As noted above, most parties argued against such an allocation process. After reviewing parties' comments, we are now convinced that we should not apportion the REC benefits. From a practical standpoint, it would make little sense to expend the effort necessary to do so, because as the majority of the parties have argued, apportioning RECs would require extensive work and would add unnecessary complexity to our process without providing corresponding benefits. For instance, CCSF provided an example which illustrates a multi-step and complex accounting process for apportioning RECs. We are also concerned that apportioning RECs would create tracking and accounting issues that would have to be addressed. Therefore, we do not require that RECs be divided between the ratepayers and renewable DG owners. However, that holding is not the end of our inquiry. We now have to determine who should receive the REC benefits: the ratepayers or the renewable DG owners?
C. Who Should Receive The REC Benefits?
Those who believe that ratepayers, through IOUs, should receive the DG REC benefits argue that ratepayers have already paid for the environmental attributes of DG investment and should not have to pay twice for the same benefits (e.g., when an IOU or LSE buys renewable energy to meet its RPS requirements). PG&E, SCE, and TURN are concerned about ratepayer double payment. They argue ratepayers would end up paying twice for the same renewable output, if utilities have to pay for the renewable attributes in addition to the output of the DG facilities.14 These parties argue that ratepayers pay for the environmental attributes of a renewable DG facility through the incentives provided to renewable DG owners. To the extent ratepayers provide green subsidies to customers installing renewable DG systems, these parties believe ratepayers should receive the green benefits from the DG output.
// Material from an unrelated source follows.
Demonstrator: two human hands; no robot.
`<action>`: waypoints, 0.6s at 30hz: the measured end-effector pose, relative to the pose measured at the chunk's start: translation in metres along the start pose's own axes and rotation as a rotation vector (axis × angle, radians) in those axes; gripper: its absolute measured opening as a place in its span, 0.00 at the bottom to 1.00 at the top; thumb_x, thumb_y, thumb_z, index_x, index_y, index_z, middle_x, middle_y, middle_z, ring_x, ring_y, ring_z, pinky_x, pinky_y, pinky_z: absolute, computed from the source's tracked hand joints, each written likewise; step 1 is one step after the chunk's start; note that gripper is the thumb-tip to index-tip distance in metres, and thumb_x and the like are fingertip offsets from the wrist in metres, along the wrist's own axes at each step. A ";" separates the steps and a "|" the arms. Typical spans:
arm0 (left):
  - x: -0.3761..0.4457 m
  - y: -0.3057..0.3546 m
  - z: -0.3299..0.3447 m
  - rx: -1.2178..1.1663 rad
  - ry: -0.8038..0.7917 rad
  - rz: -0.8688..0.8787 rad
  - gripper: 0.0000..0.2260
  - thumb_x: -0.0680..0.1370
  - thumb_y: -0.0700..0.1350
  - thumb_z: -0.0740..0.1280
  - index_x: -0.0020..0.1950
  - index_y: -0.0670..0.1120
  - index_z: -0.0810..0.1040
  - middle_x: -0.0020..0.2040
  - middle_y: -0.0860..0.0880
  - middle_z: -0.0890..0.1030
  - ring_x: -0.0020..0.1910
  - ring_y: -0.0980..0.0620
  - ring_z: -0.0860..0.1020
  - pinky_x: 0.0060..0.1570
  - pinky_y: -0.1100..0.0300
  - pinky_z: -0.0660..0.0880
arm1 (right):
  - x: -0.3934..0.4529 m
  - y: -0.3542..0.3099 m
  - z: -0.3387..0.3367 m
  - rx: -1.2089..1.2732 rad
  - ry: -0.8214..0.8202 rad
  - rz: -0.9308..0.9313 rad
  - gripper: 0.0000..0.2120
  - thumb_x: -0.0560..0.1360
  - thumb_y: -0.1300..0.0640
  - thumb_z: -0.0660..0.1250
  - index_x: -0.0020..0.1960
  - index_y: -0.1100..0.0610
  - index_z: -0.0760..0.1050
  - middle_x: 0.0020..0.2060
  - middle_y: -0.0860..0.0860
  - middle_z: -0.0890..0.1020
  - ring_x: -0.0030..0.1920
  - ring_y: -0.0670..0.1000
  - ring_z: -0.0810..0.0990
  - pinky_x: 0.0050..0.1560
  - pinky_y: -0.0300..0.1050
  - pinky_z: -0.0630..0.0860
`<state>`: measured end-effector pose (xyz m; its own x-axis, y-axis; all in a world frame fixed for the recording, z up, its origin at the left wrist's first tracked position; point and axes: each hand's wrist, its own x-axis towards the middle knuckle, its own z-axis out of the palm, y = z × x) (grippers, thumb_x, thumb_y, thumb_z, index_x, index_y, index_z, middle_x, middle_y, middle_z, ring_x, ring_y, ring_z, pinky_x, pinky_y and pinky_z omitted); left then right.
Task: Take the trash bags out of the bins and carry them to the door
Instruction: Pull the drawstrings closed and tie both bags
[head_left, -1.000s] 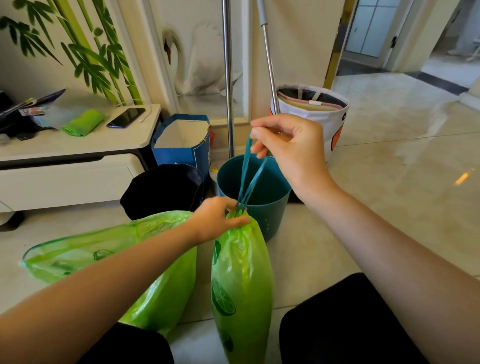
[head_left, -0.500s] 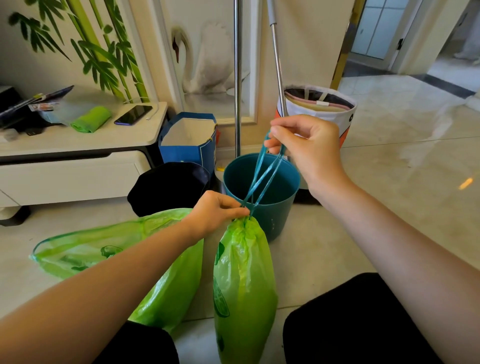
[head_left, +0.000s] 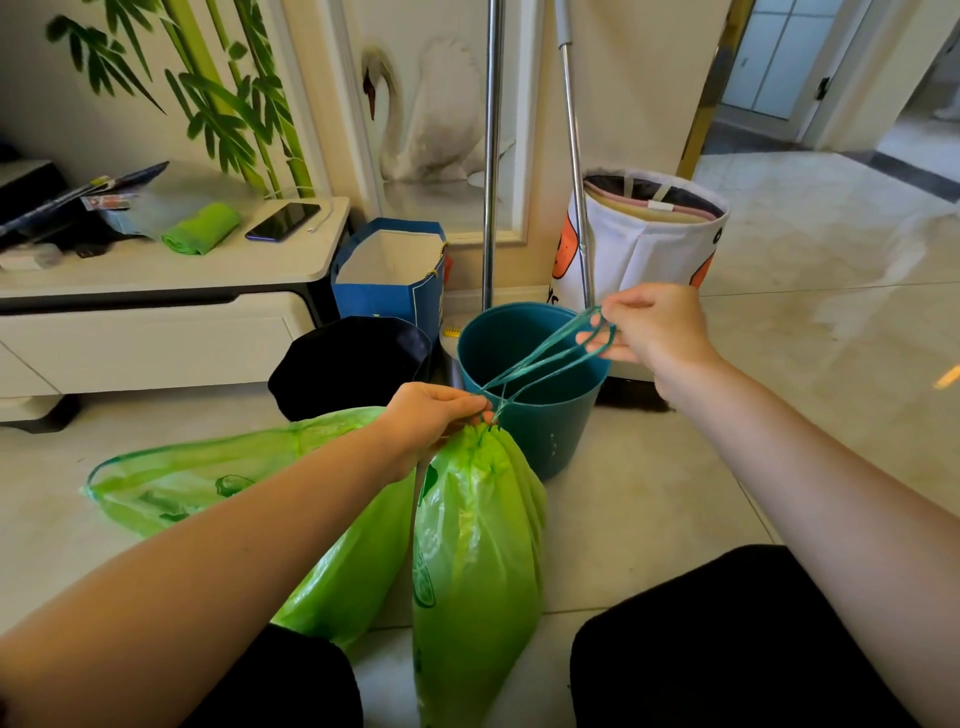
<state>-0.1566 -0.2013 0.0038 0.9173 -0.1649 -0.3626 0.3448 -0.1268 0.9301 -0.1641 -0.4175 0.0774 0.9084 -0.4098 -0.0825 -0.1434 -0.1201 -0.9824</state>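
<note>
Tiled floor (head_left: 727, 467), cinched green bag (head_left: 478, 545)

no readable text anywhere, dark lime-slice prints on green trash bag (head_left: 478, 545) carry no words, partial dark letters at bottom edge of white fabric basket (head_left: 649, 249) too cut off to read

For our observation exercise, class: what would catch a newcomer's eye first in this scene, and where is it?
The bright green trash bag at centre foreground stands out, its neck cinched and pinched by the left hand. The right hand draws its teal drawstring taut across the empty teal bin behind. A second green bag lies open on the floor at left.
</note>
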 end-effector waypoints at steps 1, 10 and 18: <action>-0.001 0.001 0.000 -0.034 0.020 -0.026 0.08 0.75 0.40 0.70 0.48 0.36 0.84 0.34 0.46 0.84 0.30 0.54 0.80 0.30 0.65 0.76 | 0.000 0.002 0.000 -0.041 -0.006 0.006 0.09 0.77 0.66 0.64 0.39 0.58 0.77 0.46 0.61 0.83 0.37 0.57 0.86 0.33 0.43 0.83; 0.000 0.000 -0.006 -0.057 0.115 -0.068 0.07 0.77 0.42 0.67 0.44 0.40 0.82 0.33 0.48 0.81 0.26 0.58 0.78 0.25 0.67 0.72 | 0.004 0.000 -0.006 -0.240 0.043 -0.069 0.04 0.75 0.62 0.68 0.43 0.57 0.80 0.40 0.54 0.85 0.31 0.49 0.85 0.26 0.35 0.78; -0.005 0.006 0.003 0.624 -0.216 0.217 0.08 0.77 0.43 0.67 0.49 0.41 0.85 0.39 0.42 0.81 0.37 0.52 0.74 0.40 0.59 0.74 | -0.008 -0.013 0.001 -0.126 0.002 -0.386 0.04 0.76 0.60 0.65 0.48 0.57 0.79 0.39 0.52 0.84 0.28 0.45 0.82 0.33 0.36 0.80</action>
<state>-0.1595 -0.2044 0.0104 0.8701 -0.4328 -0.2359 -0.0805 -0.5969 0.7983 -0.1696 -0.4116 0.0903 0.9043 -0.3142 0.2890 0.1615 -0.3749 -0.9129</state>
These parties suggest RECs from renewable DG facilities which receive ratepayer funds should be counted towards the utilities' RPS obligation. PG&E clarifies that this policy should apply only to renewable DG units that receive incentives that are solely based on the renewable attributes of their facilities. In other words, subsidies that are provided to both renewable and non-renewable projects would not be subject to this requirement. TURN also supports this view.
PG&E further clarifies that the new policy should apply only to projects which receive green incentives after these new rules are adopted. SCE adds that this approach is similar to the treatment of central station renewable generation in the RPS program where renewable generators confer the right to the environmental attributes of their output on the IOU, in exchange for payment for their power. Similar to SCE, GPI believes that grid distributed renewables and customer side of the meter (CSM) DG units who receive incentives should be treated equivalently. GPI also supports TURN's position, citing to D.05-05-011, p. 3:
"The RPS program should avoid developing rules for DG renewables that confer any advantage or disadvantage to these systems compared with grid-distributed systems... RPS program rules should strive to provide equal treatment for renewables that are grid distributed, and renewables that are on the customer side of the meter, even when the rules specific to these two different types of renewables have to be different."
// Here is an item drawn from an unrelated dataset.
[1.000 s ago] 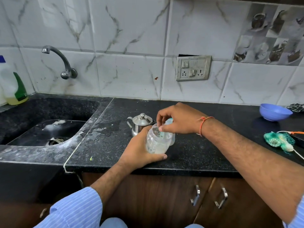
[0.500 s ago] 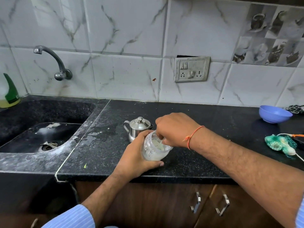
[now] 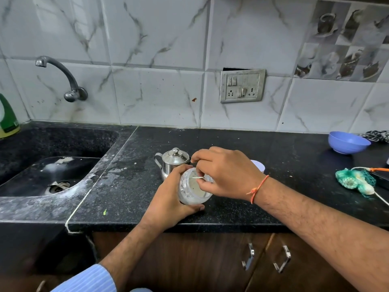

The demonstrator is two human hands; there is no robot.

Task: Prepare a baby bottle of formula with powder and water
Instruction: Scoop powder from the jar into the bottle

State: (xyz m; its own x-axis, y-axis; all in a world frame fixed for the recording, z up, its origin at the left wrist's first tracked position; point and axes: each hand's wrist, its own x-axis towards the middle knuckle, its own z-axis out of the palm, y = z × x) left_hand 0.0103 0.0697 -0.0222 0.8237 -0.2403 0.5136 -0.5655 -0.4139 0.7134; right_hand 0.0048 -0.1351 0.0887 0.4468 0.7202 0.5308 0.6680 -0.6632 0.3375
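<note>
My left hand [image 3: 168,199] grips a clear plastic jar [image 3: 190,192] of white powder and holds it tilted just above the black counter [image 3: 242,144] near its front edge. My right hand [image 3: 225,171] reaches over the jar's mouth, with thumb and fingers pinching the thin white handle of a scoop [image 3: 199,177] inside it. The scoop's bowl is hidden. A small steel kettle [image 3: 172,161] with a lid stands right behind the jar. A pale round object [image 3: 258,165] shows partly behind my right wrist; what it is cannot be told.
A black sink [image 3: 52,165] with a wall tap [image 3: 63,79] lies to the left, and a green bottle [image 3: 8,119] stands at its far corner. On the right are a blue bowl [image 3: 348,142] and a green mesh bundle [image 3: 355,181] with a cord. Cabinet handles [image 3: 282,259] sit below.
My right hand went from the top of the jar, where it held a pale piece, down into the jar's mouth and now pinches the scoop handle. The view shifted right.
</note>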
GPI interprets "this principle to mean that DG RECs should count towards the California RPS obligation of LSEs in the same way that RECs from-grid-distributed renewables are counted."15 GPI further argues that "whether the Photovoltaic (PV) system is connected on the customer's side of the meter should not make any difference in terms of how it counts towards the RPS."16 GPI proposes to allow LSEs to count the energy from renewable CSM DG towards their RPS target. SDG&E/SoCalGas have a slightly different view. They propose adding all the value provided to DG facilities and subtracting the value of energy provided to the ratepayers to determine if there is a positive subsidy from ratepayers to DG facilities. They recommend we use this information to determine if, and over what period, all RECs should accrue to ratepayers.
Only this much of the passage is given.